Items listed in a dataset
◆ ◆ ◆ ◆ ◆ ◆ ◆
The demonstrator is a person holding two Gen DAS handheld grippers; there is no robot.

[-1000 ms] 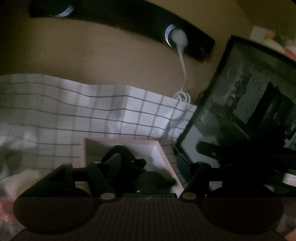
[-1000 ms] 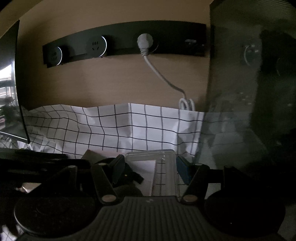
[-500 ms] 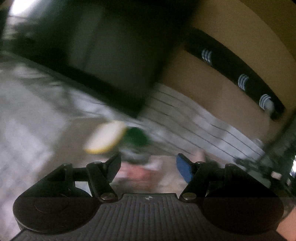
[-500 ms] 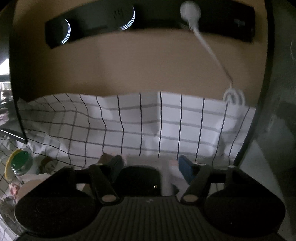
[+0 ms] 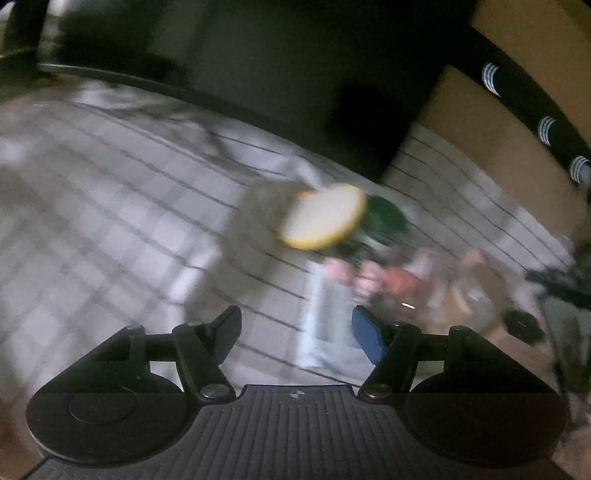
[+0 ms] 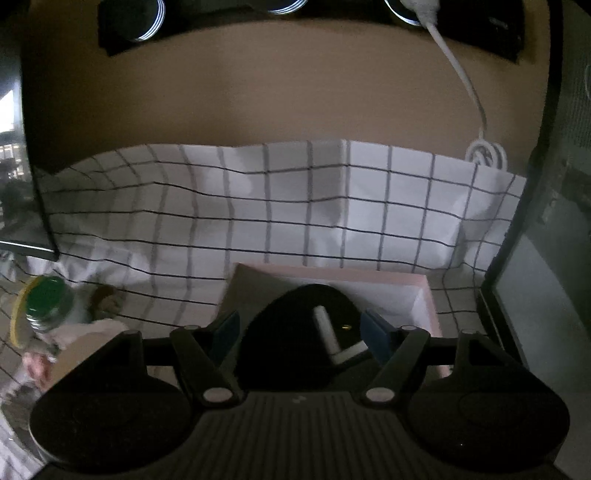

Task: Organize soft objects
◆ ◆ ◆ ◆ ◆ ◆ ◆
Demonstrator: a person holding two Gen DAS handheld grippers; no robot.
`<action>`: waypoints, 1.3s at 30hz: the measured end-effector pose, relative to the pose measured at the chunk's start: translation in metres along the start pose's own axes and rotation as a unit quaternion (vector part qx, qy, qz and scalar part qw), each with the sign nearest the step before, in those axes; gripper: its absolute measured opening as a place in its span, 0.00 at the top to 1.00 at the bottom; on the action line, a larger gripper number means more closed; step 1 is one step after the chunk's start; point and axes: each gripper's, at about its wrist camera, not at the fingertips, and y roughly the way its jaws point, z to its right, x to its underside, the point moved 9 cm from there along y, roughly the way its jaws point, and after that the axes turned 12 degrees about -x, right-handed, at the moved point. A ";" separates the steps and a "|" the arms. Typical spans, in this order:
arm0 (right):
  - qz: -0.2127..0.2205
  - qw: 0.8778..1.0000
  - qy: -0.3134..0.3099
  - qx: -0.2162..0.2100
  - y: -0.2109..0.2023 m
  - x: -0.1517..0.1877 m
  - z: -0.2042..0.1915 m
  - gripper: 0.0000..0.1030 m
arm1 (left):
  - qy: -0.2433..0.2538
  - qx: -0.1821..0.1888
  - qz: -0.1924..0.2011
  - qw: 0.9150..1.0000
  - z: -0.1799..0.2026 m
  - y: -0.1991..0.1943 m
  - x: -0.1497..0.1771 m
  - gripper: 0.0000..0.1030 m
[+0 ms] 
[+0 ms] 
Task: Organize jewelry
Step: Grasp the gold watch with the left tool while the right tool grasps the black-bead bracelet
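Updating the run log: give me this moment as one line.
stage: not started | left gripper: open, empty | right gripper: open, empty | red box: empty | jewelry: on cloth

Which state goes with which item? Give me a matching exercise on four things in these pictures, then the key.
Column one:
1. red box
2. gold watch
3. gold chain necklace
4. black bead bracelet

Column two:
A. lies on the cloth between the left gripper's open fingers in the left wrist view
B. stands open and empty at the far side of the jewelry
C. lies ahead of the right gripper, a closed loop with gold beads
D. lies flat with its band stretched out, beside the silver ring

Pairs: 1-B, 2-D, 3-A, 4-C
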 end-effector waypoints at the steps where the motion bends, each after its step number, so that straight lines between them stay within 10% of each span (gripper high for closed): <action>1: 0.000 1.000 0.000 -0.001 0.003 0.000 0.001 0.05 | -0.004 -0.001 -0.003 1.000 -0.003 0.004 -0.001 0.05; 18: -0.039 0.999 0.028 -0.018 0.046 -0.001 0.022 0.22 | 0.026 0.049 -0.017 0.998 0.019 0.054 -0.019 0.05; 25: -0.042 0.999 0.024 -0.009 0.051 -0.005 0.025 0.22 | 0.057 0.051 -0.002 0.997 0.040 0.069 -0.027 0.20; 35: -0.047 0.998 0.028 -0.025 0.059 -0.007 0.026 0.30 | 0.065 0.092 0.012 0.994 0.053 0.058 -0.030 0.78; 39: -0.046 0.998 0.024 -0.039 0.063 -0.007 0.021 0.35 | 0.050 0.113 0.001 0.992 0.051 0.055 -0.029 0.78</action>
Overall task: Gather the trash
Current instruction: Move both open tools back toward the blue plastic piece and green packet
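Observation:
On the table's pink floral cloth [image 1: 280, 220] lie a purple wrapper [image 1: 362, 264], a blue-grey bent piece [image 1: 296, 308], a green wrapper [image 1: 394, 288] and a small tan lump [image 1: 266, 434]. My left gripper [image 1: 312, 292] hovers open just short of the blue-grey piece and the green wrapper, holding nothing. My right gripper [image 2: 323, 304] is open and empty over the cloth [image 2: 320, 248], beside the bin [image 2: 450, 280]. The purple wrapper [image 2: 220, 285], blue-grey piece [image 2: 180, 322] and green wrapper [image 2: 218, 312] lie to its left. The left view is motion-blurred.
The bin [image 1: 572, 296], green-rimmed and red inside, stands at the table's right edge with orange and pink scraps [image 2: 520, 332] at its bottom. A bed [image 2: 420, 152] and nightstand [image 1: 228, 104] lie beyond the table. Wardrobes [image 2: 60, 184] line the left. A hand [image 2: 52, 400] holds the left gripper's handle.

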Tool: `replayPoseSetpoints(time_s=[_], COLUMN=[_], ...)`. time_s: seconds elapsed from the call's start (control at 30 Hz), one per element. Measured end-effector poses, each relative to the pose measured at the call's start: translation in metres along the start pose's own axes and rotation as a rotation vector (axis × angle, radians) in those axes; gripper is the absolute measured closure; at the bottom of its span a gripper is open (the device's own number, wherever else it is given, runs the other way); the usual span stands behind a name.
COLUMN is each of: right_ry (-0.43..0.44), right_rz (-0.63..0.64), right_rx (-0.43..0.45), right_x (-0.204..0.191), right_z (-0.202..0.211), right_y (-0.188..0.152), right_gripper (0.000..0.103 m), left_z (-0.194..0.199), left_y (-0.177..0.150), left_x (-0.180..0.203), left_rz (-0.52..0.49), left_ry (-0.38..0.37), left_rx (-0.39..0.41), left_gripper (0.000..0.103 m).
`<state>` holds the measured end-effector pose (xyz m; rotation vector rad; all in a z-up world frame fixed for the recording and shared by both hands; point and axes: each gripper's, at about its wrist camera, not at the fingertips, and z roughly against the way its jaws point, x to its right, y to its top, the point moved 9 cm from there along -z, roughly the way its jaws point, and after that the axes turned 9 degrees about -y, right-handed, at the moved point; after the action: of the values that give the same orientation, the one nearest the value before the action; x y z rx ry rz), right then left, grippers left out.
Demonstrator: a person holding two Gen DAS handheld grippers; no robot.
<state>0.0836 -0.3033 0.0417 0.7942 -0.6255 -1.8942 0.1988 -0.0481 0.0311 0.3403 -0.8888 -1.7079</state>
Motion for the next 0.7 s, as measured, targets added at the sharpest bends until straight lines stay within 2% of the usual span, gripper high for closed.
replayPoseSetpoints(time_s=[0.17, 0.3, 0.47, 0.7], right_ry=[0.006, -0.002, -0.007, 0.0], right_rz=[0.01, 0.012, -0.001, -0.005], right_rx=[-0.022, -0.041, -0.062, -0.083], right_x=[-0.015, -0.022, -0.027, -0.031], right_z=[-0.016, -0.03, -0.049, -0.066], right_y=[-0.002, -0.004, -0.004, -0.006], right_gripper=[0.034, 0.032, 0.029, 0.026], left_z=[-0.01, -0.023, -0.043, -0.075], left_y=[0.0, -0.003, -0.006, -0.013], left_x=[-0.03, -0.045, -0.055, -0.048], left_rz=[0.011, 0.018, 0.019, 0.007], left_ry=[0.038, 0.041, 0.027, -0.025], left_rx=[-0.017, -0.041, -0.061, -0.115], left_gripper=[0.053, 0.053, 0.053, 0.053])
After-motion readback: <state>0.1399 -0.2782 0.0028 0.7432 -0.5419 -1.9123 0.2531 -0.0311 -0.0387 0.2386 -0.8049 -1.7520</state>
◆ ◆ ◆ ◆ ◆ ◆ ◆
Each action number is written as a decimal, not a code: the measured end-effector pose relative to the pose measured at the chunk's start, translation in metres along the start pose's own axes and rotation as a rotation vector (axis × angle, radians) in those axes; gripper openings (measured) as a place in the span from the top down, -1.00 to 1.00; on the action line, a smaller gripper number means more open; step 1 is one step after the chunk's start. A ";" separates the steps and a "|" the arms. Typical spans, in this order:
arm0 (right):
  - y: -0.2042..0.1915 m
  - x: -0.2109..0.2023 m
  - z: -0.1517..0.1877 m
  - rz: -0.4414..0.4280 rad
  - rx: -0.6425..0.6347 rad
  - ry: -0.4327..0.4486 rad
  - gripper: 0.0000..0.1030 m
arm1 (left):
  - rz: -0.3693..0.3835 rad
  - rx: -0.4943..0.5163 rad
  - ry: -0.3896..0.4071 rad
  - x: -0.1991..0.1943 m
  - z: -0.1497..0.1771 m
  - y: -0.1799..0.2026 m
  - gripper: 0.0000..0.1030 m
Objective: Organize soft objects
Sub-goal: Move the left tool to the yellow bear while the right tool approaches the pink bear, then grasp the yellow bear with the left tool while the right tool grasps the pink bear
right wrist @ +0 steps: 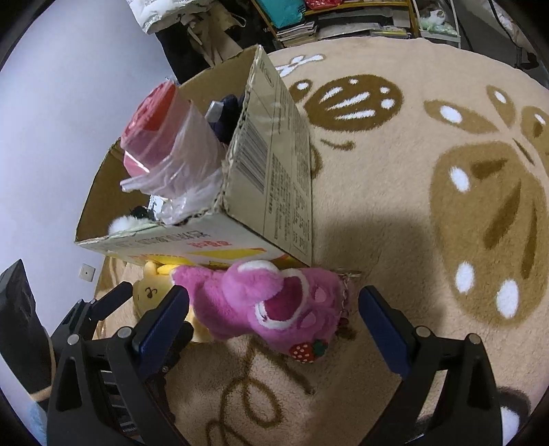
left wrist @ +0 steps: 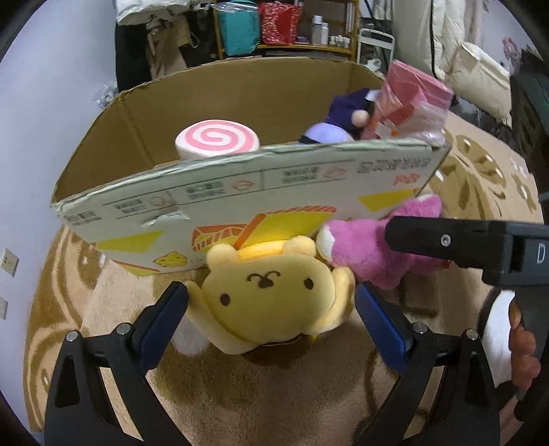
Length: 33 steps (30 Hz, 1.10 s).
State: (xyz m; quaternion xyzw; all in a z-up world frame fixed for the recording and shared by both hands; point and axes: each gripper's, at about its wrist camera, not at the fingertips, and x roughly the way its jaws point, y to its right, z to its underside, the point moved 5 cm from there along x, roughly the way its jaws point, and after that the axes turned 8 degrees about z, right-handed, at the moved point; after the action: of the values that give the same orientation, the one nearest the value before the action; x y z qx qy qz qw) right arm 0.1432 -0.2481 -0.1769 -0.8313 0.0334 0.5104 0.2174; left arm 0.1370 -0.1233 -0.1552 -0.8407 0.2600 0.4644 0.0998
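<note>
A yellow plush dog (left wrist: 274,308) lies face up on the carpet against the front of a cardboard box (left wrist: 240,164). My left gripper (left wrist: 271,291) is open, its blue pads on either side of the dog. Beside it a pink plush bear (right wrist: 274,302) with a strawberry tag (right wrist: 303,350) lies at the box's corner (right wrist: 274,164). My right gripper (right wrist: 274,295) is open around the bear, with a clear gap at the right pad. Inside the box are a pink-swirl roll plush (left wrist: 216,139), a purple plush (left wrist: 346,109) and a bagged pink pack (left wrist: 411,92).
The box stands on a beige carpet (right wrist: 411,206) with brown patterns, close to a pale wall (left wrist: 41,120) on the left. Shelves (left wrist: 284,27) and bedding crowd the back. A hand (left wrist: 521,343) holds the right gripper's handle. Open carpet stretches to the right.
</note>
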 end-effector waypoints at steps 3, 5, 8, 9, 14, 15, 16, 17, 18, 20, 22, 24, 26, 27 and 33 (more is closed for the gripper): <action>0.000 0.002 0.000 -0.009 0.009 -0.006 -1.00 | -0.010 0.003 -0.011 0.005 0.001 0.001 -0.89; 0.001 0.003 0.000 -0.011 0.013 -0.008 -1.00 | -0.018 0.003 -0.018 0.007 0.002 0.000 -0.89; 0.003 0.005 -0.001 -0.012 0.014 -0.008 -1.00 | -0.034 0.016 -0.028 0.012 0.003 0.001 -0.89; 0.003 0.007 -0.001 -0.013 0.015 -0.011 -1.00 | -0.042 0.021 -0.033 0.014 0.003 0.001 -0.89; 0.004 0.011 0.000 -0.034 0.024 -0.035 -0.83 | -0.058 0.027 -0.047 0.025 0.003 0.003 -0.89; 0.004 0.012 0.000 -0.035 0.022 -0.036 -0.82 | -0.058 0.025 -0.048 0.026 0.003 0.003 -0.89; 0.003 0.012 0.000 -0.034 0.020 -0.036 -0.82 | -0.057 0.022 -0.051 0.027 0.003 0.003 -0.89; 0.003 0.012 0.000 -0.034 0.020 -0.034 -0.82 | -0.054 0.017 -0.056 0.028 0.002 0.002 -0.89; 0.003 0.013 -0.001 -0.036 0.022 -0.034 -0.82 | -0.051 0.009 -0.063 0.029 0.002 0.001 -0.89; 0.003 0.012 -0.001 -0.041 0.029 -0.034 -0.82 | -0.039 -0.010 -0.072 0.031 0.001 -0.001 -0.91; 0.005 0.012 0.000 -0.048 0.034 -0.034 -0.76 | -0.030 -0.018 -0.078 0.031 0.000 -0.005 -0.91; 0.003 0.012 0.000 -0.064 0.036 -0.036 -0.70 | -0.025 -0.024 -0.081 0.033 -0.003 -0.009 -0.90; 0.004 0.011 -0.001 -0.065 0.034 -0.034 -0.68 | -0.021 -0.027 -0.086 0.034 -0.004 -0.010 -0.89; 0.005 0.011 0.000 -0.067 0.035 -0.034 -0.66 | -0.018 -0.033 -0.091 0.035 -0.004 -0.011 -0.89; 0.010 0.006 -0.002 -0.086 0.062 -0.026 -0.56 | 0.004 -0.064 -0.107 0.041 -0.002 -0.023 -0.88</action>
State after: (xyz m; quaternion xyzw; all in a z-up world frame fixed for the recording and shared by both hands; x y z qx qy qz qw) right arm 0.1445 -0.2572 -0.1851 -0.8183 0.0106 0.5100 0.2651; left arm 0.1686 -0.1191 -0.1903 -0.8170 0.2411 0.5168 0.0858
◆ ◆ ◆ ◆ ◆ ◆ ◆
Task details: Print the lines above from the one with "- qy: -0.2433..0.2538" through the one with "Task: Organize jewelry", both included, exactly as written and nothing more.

Answer for the task:
  - qy: -0.2433..0.2538
  - qx: -0.1821..0.1888
  - qz: -0.1924..0.2011
  - qw: 0.9150..1.0000
  - z: -0.1799..0.2026 m
  - y: -0.1991..0.1943 m
  - x: -0.1497..0.1771 m
  - gripper: 0.0000..0.1030 m
[+0 ms] 
[+0 ms] 
Task: Organize jewelry

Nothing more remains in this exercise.